今回のC107を表現するならこのような言葉になるでしょうか。まるでコロナ禍前のコミケが帰ってきたようでした。好天にも恵まれ、気温も高かったため薄着のコスプレイヤーからも「今日は全然寒くないです」との声が出るほどで、寒さよりも水分不足を警戒しなければならなかったのは冬のコミケとしては珍しい状況だったのではないでしょうか。
なぜC107は混雑したのか。それは3つの理由が考えられます。まずひとつには東館の1~3ホールが工事中で使えなかったため、スペースが限られていた点です。ビッグサイトそばのTFTビルをコスプレイヤーの着替え場所として確保するなどの工夫が見られましたが、それでもスペースの不足感は否めませんでした。
この問題は2028年3月には解消予定となっていますが、もはや東京ビッグサイトの規模ではコミケを受け止めきるには足りないと感じられました。交通の便を保ちつつ、より大きなスペースを確保できる施設は現時点では見当たらないため、完全な問題解決は難しいでしょう。
ふたつ目としては、参加者の滞留時間が長かったことがあります。以前のコミケであればサッと入って目的のものを手に入れたらすぐ帰る方も多かったのですが、今回は長く会場にとどまる人が多数見られました。これはおそらく、入場費用の高騰化により「長く楽しみたい」「元を取りたい」と考えるようになった人が増えたという理由に加え、単純に混みあっていたため移動や買い物に時間がかかってしまったという点も挙げられるでしょう。

混雑する「冬コミ」会場の様子
「夏」に備える対応が急務?
3つ目は酷暑のなかで開催される夏コミを避けて、冬コミを楽しみにしていた人の存在です。ご存じの通り、近年の夏は日中の気温が35度を超えるのが当たり前の状況となっており、体調面を考慮して参加を見送るサークルも出ています。コミックマーケット運営が公開している2025年夏に開催されたC106のレポートにも、参加者が外で並んでいるときに熱中症で倒れ、頭を打って緊急搬送された事例があると記されていました。
運営側も瞬間冷却剤を約3万個配布し、東8ホールを臨時の休憩所とするなど、できる限りの対応を行っていますが、近年のコミケ参加者は年齢層が高くなっているように感じられ、熱中症のリスクを考えて夏の参加を見送り、冬に備えてお金を貯めておいた……という人も一定数いたのではないでしょうか。

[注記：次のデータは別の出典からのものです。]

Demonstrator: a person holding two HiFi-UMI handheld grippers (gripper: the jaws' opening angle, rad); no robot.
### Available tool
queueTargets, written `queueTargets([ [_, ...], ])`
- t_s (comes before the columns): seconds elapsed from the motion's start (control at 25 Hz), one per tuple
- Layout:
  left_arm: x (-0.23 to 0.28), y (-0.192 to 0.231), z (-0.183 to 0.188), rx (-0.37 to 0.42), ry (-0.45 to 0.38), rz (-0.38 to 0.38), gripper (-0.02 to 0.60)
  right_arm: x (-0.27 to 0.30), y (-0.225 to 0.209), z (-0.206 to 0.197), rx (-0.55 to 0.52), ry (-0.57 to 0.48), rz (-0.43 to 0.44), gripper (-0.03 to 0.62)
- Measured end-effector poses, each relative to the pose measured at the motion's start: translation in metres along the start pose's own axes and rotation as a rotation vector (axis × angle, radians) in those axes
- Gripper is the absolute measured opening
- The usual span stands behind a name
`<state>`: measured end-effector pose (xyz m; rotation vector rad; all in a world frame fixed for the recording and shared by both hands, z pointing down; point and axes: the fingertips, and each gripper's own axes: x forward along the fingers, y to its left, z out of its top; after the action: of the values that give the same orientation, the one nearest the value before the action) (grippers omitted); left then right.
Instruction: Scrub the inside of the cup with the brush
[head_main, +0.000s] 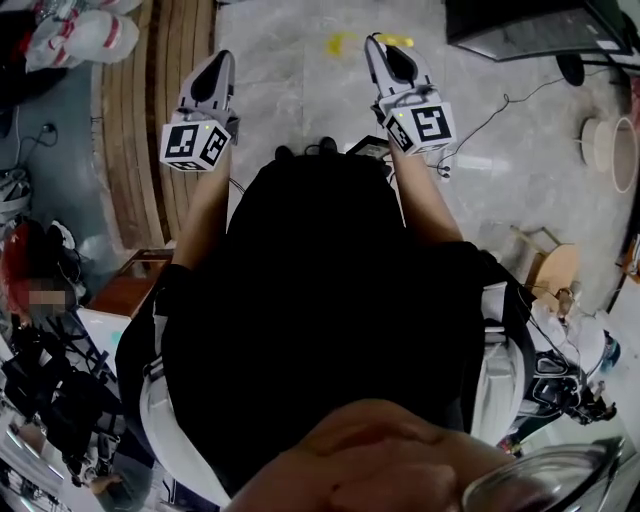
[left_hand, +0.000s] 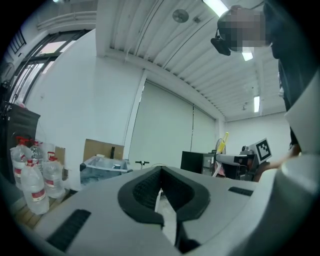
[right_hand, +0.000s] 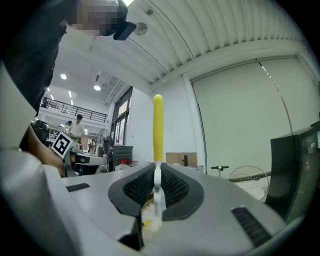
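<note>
The left gripper (left_hand: 161, 174) holds its jaws pressed together. Water bottles (left_hand: 35, 176) stand far left of the jaws, with a clear bin (left_hand: 102, 165) beyond them.

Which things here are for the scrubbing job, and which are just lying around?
For the job: brush, clamped in the right hand-held gripper; left hand-held gripper, shut and empty. No cup shows.
Lying about: water bottles; plastic bin; cardboard box.
</note>
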<state>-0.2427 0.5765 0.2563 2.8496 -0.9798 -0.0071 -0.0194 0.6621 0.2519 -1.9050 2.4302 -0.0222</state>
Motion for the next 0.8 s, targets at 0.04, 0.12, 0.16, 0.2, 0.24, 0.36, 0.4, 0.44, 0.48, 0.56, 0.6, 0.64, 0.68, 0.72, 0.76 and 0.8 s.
queueTargets([
  [0.04, 0.0, -0.005, 0.002, 0.005, -0.005, -0.004, 0.012, -0.004, -0.004, 0.002, 0.008, -0.001, -0.004, 0.041],
  [0.12, 0.001, -0.014, 0.005, 0.014, -0.011, -0.006, 0.012, -0.014, -0.013, 0.008, 0.007, -0.009, -0.008, 0.041],
  [0.16, 0.002, -0.018, 0.007, 0.018, -0.013, -0.003, 0.012, -0.019, -0.016, 0.011, -0.002, -0.016, -0.007, 0.041],
  [0.2, 0.003, -0.022, 0.009, 0.022, -0.016, 0.0, 0.012, -0.023, -0.019, 0.014, -0.015, -0.02, -0.005, 0.041],
  [0.24, 0.004, -0.025, 0.01, 0.023, -0.021, -0.001, 0.012, -0.026, -0.021, 0.016, -0.029, -0.022, -0.003, 0.041],
  [0.36, 0.008, -0.039, 0.014, 0.009, -0.049, -0.037, 0.012, -0.034, -0.03, 0.014, -0.033, -0.015, 0.003, 0.041],
  [0.4, 0.009, -0.044, 0.014, 0.007, -0.053, -0.052, 0.012, -0.037, -0.033, 0.013, -0.021, -0.011, 0.005, 0.041],
  [0.44, 0.01, -0.048, 0.014, 0.009, -0.049, -0.062, 0.012, -0.038, -0.034, 0.011, -0.013, -0.008, 0.009, 0.041],
  [0.48, 0.011, -0.051, 0.012, 0.015, -0.039, -0.067, 0.012, -0.039, -0.035, 0.009, -0.013, -0.008, 0.013, 0.041],
  [0.56, 0.015, -0.049, 0.008, 0.02, -0.012, -0.065, 0.012, -0.036, -0.037, 0.007, -0.021, -0.008, 0.011, 0.041],
  [0.6, 0.017, -0.046, 0.006, 0.017, -0.006, -0.06, 0.012, -0.034, -0.039, 0.006, -0.019, -0.005, 0.005, 0.041],
  [0.64, 0.018, -0.043, 0.004, 0.009, -0.007, -0.054, 0.012, -0.032, -0.042, 0.005, -0.012, -0.002, -0.001, 0.041],
  [0.68, 0.02, -0.041, 0.003, 0.002, -0.01, -0.049, 0.012, -0.03, -0.044, 0.004, -0.006, 0.0, -0.005, 0.041],
  [0.72, 0.023, -0.039, 0.002, -0.002, -0.013, -0.046, 0.012, -0.029, -0.045, 0.004, -0.006, 0.002, -0.006, 0.041],
  [0.76, 0.027, -0.038, 0.001, -0.004, -0.014, -0.044, 0.012, -0.027, -0.048, 0.002, -0.009, 0.004, -0.005, 0.041],
  [0.8, 0.032, -0.037, -0.001, -0.006, -0.013, -0.044, 0.012, -0.024, -0.05, 0.001, -0.011, 0.008, -0.003, 0.041],
])
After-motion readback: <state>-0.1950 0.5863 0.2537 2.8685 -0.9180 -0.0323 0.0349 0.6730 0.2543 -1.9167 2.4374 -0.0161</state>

2026年8月に開催予定のC108は、今回とは反対側の東館の4~6ホールが工事のため使えない状態で開催されます。もし今回と同じような混雑が発生してしまうと、かなりまずいことになるかもしれません。
さらに、2025年12月にはコミケ開催50周年という節目を迎えたことで、今後に向けて気合を入れている関係者や参加者も多いはずです。

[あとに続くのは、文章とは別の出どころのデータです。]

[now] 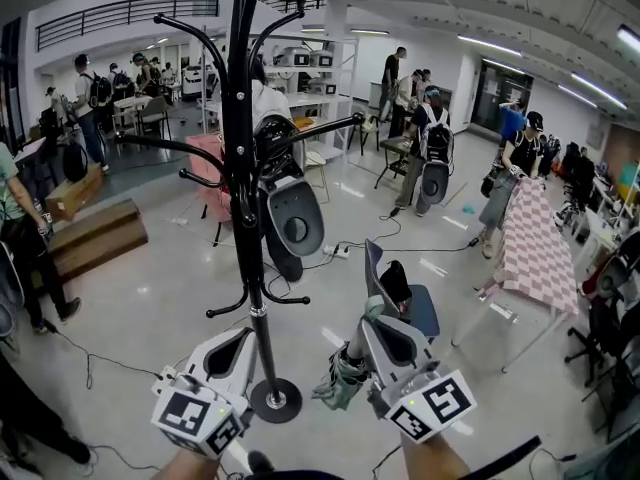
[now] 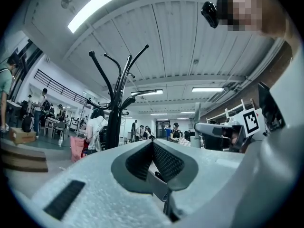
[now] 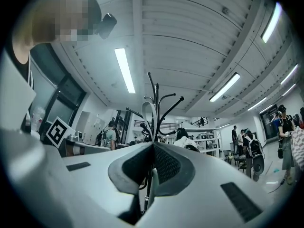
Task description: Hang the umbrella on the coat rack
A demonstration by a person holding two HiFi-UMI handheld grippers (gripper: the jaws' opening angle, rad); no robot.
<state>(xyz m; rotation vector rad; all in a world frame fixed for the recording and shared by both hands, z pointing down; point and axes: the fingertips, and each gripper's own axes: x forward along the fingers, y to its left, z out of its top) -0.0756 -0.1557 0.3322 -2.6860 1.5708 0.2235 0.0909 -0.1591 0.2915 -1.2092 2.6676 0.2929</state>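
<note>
Right tool (image 1: 372, 313) lower right, angled up, jaws pinched on the umbrella (image 1: 338, 383). Left tool (image 1: 240, 343) lower left, jaws together, empty, beside the coat rack (image 1: 243, 168) pole.

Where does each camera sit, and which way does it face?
Head view: on the person's head, facing forward and down at the coat rack; left gripper, right gripper and both forearms show.
Left gripper view: on the left gripper, looking upward past its shut jaws; the person shows at right.
Right gripper view: on the right gripper, looking upward past jaws shut on the umbrella; the person shows at left.
Shared: all see the rack.
</note>
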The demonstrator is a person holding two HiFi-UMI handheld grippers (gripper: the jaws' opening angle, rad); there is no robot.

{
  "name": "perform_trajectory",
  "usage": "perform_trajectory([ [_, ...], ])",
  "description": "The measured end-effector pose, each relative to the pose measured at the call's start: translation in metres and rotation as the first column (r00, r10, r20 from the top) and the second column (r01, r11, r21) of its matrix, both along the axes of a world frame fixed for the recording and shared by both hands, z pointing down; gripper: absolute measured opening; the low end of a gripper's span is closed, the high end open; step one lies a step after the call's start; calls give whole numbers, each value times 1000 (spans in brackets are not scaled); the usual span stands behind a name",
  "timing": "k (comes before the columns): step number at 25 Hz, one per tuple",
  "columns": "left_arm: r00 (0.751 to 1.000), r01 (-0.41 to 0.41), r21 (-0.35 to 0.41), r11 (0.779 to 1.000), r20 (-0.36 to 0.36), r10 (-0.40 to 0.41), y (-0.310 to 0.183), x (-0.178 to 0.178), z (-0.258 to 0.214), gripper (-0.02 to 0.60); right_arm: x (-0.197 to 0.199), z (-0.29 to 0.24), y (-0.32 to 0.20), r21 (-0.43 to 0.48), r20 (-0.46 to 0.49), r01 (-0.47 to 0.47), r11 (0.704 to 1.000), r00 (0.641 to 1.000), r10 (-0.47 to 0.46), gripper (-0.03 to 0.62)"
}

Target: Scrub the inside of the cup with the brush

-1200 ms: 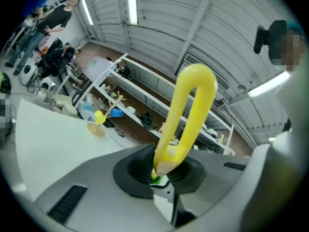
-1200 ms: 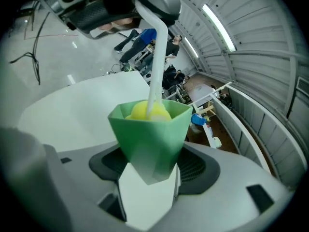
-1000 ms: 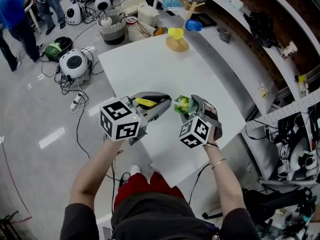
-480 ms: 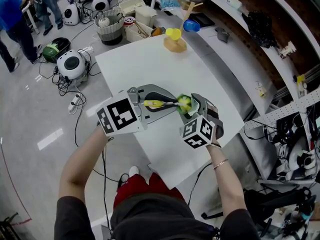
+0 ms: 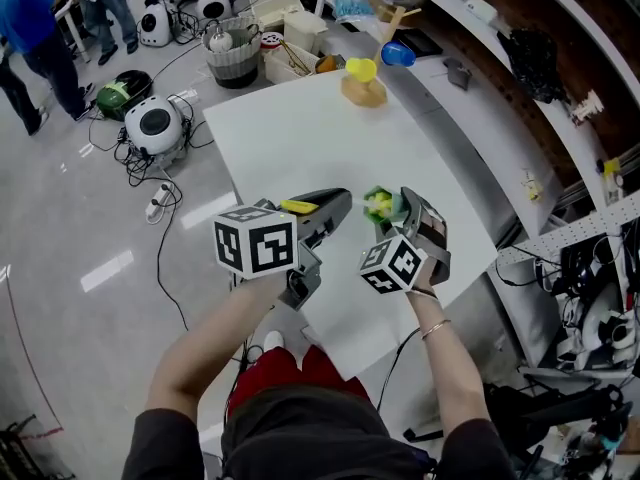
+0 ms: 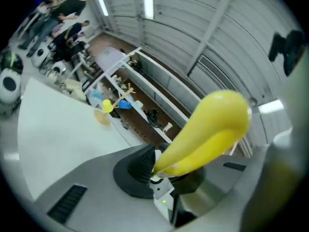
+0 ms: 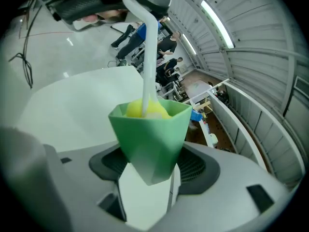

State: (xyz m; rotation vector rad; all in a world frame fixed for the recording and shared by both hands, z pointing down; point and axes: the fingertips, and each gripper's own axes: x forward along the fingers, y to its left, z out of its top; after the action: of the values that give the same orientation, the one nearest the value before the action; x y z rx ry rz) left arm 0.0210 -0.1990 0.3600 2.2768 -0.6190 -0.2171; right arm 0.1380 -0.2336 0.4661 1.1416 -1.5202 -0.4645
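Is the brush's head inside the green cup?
Yes: the right gripper view shows the brush's yellow head down inside the green cup, white stem rising above the rim.

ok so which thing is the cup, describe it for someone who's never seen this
Find the big white table; over its near end the right gripper is shut on the cup. It is green with flat angled sides, and it alone has the brush stuck into it.

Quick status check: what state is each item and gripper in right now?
Green cup: clamped in the right gripper, brush head inside.
Brush: handle held by the left gripper, head in the cup.
Left gripper: shut on the brush.
Right gripper: shut on the cup.
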Motion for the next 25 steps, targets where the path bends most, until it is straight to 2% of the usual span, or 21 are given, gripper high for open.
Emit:
perform_trajectory([
  [1, 998, 30, -79, 996, -55, -35, -5, -4, 2, 38, 1, -4, -3, 24, -18, -7, 1000, 1000, 8, 314],
  [3, 984, 71, -217, 974, -148, -105, -14, -11, 4, 38, 1, -10, -10, 54, -58, -10, 998, 998, 14, 314],
  [4, 978, 81, -252, 964, -169, -126, -17, -13, 6, 38, 1, -11, -12, 54, -75, -6, 999, 997, 10, 314],
  [5, 977, 84, -254, 964, -169, -129, -18, -13, 6, 38, 0, -11, -12, 41, -83, 0, 999, 997, 4, 314],
  [6, 982, 77, -221, 972, -149, -112, -17, -12, 5, 38, -2, -8, -11, 18, -80, 5, 1000, 997, -4, 314],
  [7, 991, 58, -158, 986, -111, -76, -14, -9, 4, 38, -3, -4, -10, -15, -63, 11, 1000, 998, -12, 314],
  [8, 998, 24, -71, 997, -57, -28, -10, -5, 1, 38, -5, 0, -7, -52, -36, 19, 998, 999, -21, 314],
  [9, 1000, -23, 27, 999, 9, 23, -5, -1, -1, 38, -7, 4, -4, -91, -1, 30, 995, 1000, -30, 314],
  [10, 994, -80, 123, 989, 79, 70, 0, 3, -4, 38, -9, 7, -1, -128, 37, 44, 991, 999, -40, 314],
  [11, 983, -141, 208, 968, 145, 112, 5, 7, -6, 38, -11, 9, 1, -160, 74, 61, 985, 996, -50, 314],
  [12, 967, -205, 283, 937, 206, 150, 9, 10, -9, 38, -13, 10, 4, -187, 108, 80, 979, 992, -60, 314],
  [13, 946, -273, 348, 897, 266, 185, 14, 12, -11, 38, -15, 11, 7, -213, 138, 100, 972, 988, -72, 314],
  [14, 919, -345, 406, 846, 329, 217, 19, 15, -13, 38, -17, 11, 10, -237, 166, 123, 964, 983, -85, 314],
  [15, 884, -423, 458, 782, 397, 247, 26, 16, -14, 38, -19, 11, 14, -259, 191, 149, 954, 976, -101, 314],
  [16, 841, -505, 501, 703, 468, 270, 33, 18, -16, 38, -22, 12, 17, -277, 214, 179, 944, 969, -121, 314],
  [19, 695, -710, 564, 421, 661, 285, 52, 20, -22, 38, -31, 11, 27, -289, 247, 256, 923, 951, -186, 314],
  [20, 662, -744, 566, 355, 697, 276, 56, 21, -24, 38, -34, 11, 27, -277, 242, 264, 924, 950, -199, 314],
  [21, 649, -756, 565, 331, 713, 267, 56, 21, -25, 38, -35, 11, 27, -258, 232, 261, 930, 951, -203, 314],
  [22, 659, -745, 563, 357, 704, 264, 53, 22, -26, 38, -34, 10, 25, -233, 221, 247, 941, 955, -196, 314],
  [23, 689, -711, 557, 428, 672, 271, 48, 23, -28, 38, -32, 8, 21, -207, 213, 222, 953, 961, -178, 314],
  [25, 784, -588, 514, 625, 552, 284, 33, 24, -29, 38, -23, 4, 14, -159, 215, 154, 975, 970, -118, 314],
])
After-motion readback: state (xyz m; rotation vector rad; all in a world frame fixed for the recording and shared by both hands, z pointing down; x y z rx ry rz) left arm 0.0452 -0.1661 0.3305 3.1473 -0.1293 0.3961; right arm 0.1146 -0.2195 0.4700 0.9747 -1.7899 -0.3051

ファンの熱意が込もった二次創作や、アダルティなもの、ニッチな専門誌まで、多くの同人誌が一堂に揃うイベントは、コミケをおいて他にはありません。色とりどりの衣装に身を包んだコスプレイヤーや、数多くのグッズを取りそろえた企業ブースだけでなく、「ヌートリアの毛皮」まで頒布されているコミケは、日本という国が持つ多様性を形にした世界と言えます。
この貴重な場を守るために、2026年の夏に開催されるC108は、コミケを愛するすべての人がいっそうの注意を払っていく必要があるでしょう。C108は、多くの人の愛が試される場所となるのかもしれません。